→ Required work
Each line of the material below needs to be returned exactly as written.

→ Data block

____________

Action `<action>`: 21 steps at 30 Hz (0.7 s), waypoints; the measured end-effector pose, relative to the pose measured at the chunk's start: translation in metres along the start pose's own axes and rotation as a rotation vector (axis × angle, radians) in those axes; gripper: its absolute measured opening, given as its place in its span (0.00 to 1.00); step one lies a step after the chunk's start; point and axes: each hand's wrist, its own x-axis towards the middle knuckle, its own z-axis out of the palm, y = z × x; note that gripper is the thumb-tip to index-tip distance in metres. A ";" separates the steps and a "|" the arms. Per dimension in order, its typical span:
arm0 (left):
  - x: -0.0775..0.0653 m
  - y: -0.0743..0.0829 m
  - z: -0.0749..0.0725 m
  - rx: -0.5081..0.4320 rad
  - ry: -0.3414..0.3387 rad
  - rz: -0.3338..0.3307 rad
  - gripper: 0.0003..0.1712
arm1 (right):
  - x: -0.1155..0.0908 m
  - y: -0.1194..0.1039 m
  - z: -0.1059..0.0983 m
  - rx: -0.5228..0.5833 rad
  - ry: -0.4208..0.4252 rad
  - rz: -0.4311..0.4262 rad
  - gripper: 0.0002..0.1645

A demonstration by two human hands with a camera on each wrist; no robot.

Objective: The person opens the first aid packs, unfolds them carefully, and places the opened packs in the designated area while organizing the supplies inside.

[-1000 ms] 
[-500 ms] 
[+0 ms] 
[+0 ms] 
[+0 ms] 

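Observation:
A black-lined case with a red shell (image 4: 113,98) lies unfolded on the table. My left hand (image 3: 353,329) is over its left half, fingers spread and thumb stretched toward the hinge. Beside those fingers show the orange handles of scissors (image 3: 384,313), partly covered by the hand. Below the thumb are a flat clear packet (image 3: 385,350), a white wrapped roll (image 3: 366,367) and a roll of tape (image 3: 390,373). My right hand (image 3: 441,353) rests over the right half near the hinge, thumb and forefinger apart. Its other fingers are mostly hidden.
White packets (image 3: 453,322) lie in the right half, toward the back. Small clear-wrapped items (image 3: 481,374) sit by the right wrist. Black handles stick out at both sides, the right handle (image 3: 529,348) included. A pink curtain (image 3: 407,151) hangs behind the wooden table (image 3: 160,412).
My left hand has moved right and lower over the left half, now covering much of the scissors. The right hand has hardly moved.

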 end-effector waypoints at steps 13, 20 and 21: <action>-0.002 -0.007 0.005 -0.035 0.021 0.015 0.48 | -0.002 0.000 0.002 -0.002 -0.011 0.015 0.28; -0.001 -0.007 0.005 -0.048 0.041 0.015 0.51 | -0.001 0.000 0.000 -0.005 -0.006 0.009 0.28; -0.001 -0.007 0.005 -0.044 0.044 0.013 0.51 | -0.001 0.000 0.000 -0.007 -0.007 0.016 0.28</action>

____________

→ Exercise answer
Action `<action>`: 21 steps at 30 Hz (0.7 s), waypoints; the measured end-effector pose, relative to the pose measured at the chunk's start: translation in metres along the start pose's own axes and rotation as a rotation vector (axis × angle, radians) in those axes; gripper: its absolute measured opening, given as its place in its span (0.00 to 1.00); step one lies a step after the chunk's start; point and axes: each hand's wrist, its own x-axis towards the middle knuckle, its own z-axis out of the palm, y = z × x; note that gripper is the thumb-tip to index-tip distance in metres. A ";" separates the steps and a "|" the arms. Per dimension in order, its typical span:
arm0 (left):
  - x: -0.0775..0.0653 m
  - y: -0.0743..0.0829 m
  - z: -0.0749..0.0725 m
  - rx: -0.5081..0.4320 rad
  - ry: -0.3414..0.3387 rad
  - rz: -0.3338..0.3307 rad
  - gripper: 0.0003..0.1712
arm1 (right):
  - x: -0.1155..0.0908 m
  - y: -0.1194..0.1039 m
  - z: -0.1059..0.0983 m
  - rx: -0.5228..0.5833 rad
  - ry: -0.4208..0.4252 rad
  - rz: -0.4311..0.4262 rad
  - gripper: 0.0002..0.1645

A demonstration by two human hands with a camera on each wrist; no robot.

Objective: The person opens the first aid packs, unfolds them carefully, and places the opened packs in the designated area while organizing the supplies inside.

[-1000 ms] 
[-500 ms] 
[+0 ms] 
[+0 ms] 
[+0 ms] 

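Observation:
A black-lined case with a red shell (image 4: 113,98) lies unfolded on the table. My left hand (image 3: 353,329) is over its left half, fingers spread and thumb stretched toward the hinge. Beside those fingers show the orange handles of scissors (image 3: 384,313), partly covered by the hand. Below the thumb are a flat clear packet (image 3: 385,350), a white wrapped roll (image 3: 366,367) and a roll of tape (image 3: 390,373). My right hand (image 3: 441,353) rests over the right half near the hinge, thumb and forefinger apart. Its other fingers are mostly hidden.
White packets (image 3: 453,322) lie in the right half, toward the back. Small clear-wrapped items (image 3: 481,374) sit by the right wrist. Black handles stick out at both sides, the right handle (image 3: 529,348) included. A pink curtain (image 3: 407,151) hangs behind the wooden table (image 3: 160,412).
My left hand has moved right and lower over the left half, now covering much of the scissors. The right hand has hardly moved.
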
 end-effector waypoints at steps 13, 20 and 21: <action>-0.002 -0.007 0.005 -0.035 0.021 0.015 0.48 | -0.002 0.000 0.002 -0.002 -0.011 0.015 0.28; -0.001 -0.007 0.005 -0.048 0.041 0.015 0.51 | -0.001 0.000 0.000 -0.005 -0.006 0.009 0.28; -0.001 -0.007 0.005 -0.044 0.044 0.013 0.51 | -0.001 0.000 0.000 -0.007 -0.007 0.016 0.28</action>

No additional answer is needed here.